_Exercise objective_. Write all entries out exactly, images excluded.

Entries taken from a collection:
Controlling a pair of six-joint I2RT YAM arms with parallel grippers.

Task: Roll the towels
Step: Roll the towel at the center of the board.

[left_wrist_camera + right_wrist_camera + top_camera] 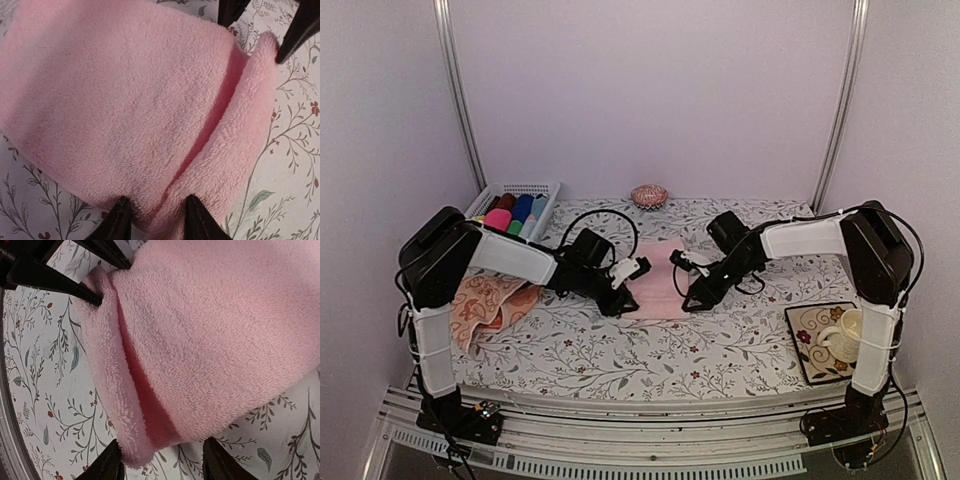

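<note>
Top external view: the plain light pink terry towel (658, 280) lies in the middle of the white floral-print surface (620, 350), between the two arms. Its near edge is turned over into a loose roll. The left jaws sit at the left end of that roll and the right jaws at the right end.

In the left wrist view the left jaws are clenched on the rolled edge, and fabric fills the gap between their dark fingertips (120, 222). In the right wrist view the right jaws stand released astride the roll's other end, with a strip of surface showing beside one fingertip (220, 465).

The peach-orange towel with cream swirls (485, 300) lies crumpled at the left, partly under the left arm (510, 255). A white slotted basket (545, 187) of coloured rolled cloths stands at the back left. A cream mug (845, 335) stands on a square patterned plate (800, 345) at the near right.
</note>
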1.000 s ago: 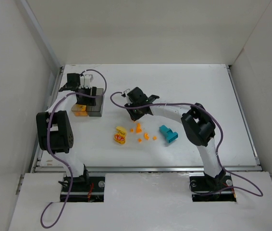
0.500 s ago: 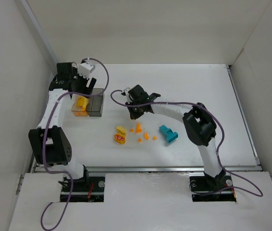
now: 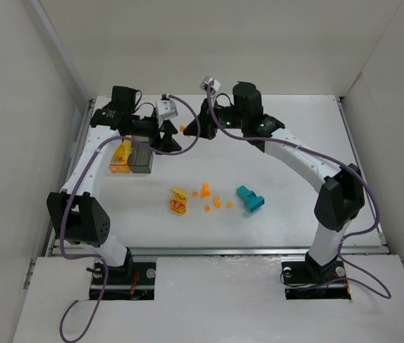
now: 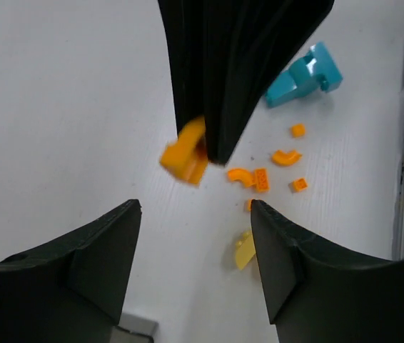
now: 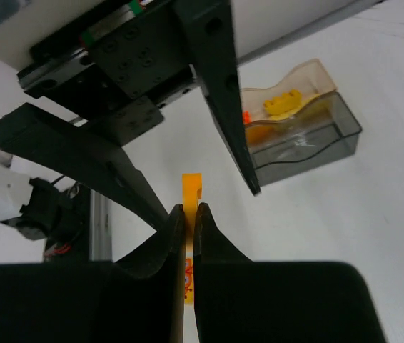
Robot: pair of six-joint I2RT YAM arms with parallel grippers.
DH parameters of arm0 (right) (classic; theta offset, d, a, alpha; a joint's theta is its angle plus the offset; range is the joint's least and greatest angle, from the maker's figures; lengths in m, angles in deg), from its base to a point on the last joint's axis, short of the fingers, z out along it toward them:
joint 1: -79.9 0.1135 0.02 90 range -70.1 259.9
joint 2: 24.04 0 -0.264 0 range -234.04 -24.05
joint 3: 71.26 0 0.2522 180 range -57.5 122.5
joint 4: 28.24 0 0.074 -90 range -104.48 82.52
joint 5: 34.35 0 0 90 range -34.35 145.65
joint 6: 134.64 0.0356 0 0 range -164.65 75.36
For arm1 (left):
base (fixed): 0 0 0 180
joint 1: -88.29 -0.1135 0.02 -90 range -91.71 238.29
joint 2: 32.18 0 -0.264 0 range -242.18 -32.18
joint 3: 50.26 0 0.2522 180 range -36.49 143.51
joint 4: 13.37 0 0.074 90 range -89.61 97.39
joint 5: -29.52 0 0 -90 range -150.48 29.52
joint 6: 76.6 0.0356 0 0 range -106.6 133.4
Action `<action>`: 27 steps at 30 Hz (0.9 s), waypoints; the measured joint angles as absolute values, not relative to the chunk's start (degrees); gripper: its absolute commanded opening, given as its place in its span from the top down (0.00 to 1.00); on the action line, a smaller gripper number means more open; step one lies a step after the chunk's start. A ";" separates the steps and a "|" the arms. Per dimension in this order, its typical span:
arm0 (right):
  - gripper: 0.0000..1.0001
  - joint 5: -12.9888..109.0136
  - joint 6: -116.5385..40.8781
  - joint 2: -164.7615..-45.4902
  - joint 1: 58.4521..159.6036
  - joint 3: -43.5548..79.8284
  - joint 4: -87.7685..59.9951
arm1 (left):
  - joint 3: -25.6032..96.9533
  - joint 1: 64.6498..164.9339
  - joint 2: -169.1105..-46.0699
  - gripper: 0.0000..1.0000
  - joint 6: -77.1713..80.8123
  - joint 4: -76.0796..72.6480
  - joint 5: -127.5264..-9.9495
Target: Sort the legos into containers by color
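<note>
since a second ago my right arm has swung up off the loose pile at mid table to the far side, and my left arm has turned away from the boxes to face it.

my right gripper (image 5: 189, 213) is pinched tight on a small orange piece (image 4: 185, 153). the piece pokes out past the fingertips, and its long side runs on along the line of the fingers. my left gripper (image 4: 195, 207) is spread fairly wide with nothing in it. seen from its own wrist, the piece hangs straight ahead of the gap, slightly to one side of centre, and beyond the fingertips rather than between them.

so this looks like a hand-over. the left needs to go forward along its own axis until the piece sits between the fingers, with the right holding firm until then.

the amber box (image 3: 120, 161), which already has yellow-orange pieces in it, is just beside my left gripper and touches the grey box (image 3: 142, 160). my left arm is clearly the nearer one for the drop.

the teal block (image 3: 250, 199), the yellow piece with red marks (image 3: 179, 202) and the orange bits (image 3: 213, 200) lie on the table, well apart from both grippers.
</note>
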State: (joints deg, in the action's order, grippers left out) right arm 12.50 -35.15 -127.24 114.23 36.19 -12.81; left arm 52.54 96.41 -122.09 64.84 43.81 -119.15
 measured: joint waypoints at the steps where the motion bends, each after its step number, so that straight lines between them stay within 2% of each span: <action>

_Output for this exercise_.
Controlling a pair of six-joint I2RT YAM arms with parallel grippers.

Task: Roll the towels
Step: Roll the towel at the center of the board.

[left_wrist_camera + right_wrist_camera + top_camera] 

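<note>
Top external view: the plain light pink terry towel (658, 280) lies in the middle of the white floral-print surface (620, 350), between the two arms. Its near edge is turned over into a loose roll. The left jaws sit at the left end of that roll and the right jaws at the right end.

In the left wrist view the left jaws are clenched on the rolled edge, and fabric fills the gap between their dark fingertips (120, 222). In the right wrist view the right jaws stand released astride the roll's other end, with a strip of surface showing beside one fingertip (220, 465).

The peach-orange towel with cream swirls (485, 300) lies crumpled at the left, partly under the left arm (510, 255). A white slotted basket (545, 187) of coloured rolled cloths stands at the back left. A cream mug (845, 335) stands on a square patterned plate (800, 345) at the near right.
</note>
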1.000 s ago: 
0.500 s ago: 
now: 
now: 
now: 
Robot: pair of six-joint I2RT YAM arms with parallel grippers.
DH parameters of arm0 (right) (classic; theta offset, d, a, alpha; a joint's theta is its angle plus the offset; range is the joint's least and greatest angle, from the maker's figures; lengths in m, angles in deg), from its base to a point on the last joint's axis, short of the fingers, z out along it toward them:
joint 1: -79.9 0.1135 0.02 90 range -70.1 259.9
joint 2: 24.04 0 -0.264 0 range -234.04 -24.05
joint 3: 71.26 0 0.2522 180 range -57.5 122.5
joint 4: 28.24 0 0.074 -90 range -104.48 82.52
joint 5: 34.35 0 0 90 range -34.35 145.65
joint 6: 134.64 0.0356 0 0 range -164.65 75.36
For arm1 (left):
base (fixed): 0 0 0 180
joint 1: -88.29 -0.1135 0.02 -90 range -91.71 238.29
joint 2: 32.18 0 -0.264 0 range -242.18 -32.18
joint 3: 50.26 0 0.2522 180 range -36.49 143.51
joint 4: 13.37 0 0.074 90 range -89.61 97.39
joint 5: -29.52 0 0 -90 range -150.48 29.52
joint 6: 76.6 0.0356 0 0 range -106.6 133.4
Action `<action>`: 27 steps at 30 Hz (0.9 s), waypoints; the measured joint angles as absolute values, not relative to the chunk's start (degrees); gripper: its absolute commanded opening, given as its place in its span from the top down (0.00 to 1.00); on the action line, a smaller gripper number means more open; step one lies a step after the chunk's start. A ";" separates the steps and a "|" the arms. Per dimension in this order, its typical span:
arm0 (right):
  - gripper: 0.0000..1.0001
  - joint 5: -12.9888..109.0136
  - joint 6: -116.5385..40.8781
  - joint 2: -164.7615..-45.4902
  - joint 1: 58.4521..159.6036
  - joint 3: -43.5548..79.8284
  - joint 4: -87.7685..59.9951
arm1 (left):
  - joint 3: -25.6032..96.9533
  - joint 1: 64.6498..164.9339
  - joint 2: -169.1105..-46.0699
  - gripper: 0.0000..1.0000
  - joint 6: -77.1713..80.8123
  - joint 4: -76.0796..72.6480
  - joint 5: -127.5264..-9.9495
Target: Sort the legos into containers by color
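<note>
since a second ago my right arm has swung up off the loose pile at mid table to the far side, and my left arm has turned away from the boxes to face it.

my right gripper (image 5: 189, 213) is pinched tight on a small orange piece (image 4: 185, 153). the piece pokes out past the fingertips, and its long side runs on along the line of the fingers. my left gripper (image 4: 195, 207) is spread fairly wide with nothing in it. seen from its own wrist, the piece hangs straight ahead of the gap, slightly to one side of centre, and beyond the fingertips rather than between them.

so this looks like a hand-over. the left needs to go forward along its own axis until the piece sits between the fingers, with the right holding firm until then.

the amber box (image 3: 120, 161), which already has yellow-orange pieces in it, is just beside my left gripper and touches the grey box (image 3: 142, 160). my left arm is clearly the nearer one for the drop.

the teal block (image 3: 250, 199), the yellow piece with red marks (image 3: 179, 202) and the orange bits (image 3: 213, 200) lie on the table, well apart from both grippers.
</note>
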State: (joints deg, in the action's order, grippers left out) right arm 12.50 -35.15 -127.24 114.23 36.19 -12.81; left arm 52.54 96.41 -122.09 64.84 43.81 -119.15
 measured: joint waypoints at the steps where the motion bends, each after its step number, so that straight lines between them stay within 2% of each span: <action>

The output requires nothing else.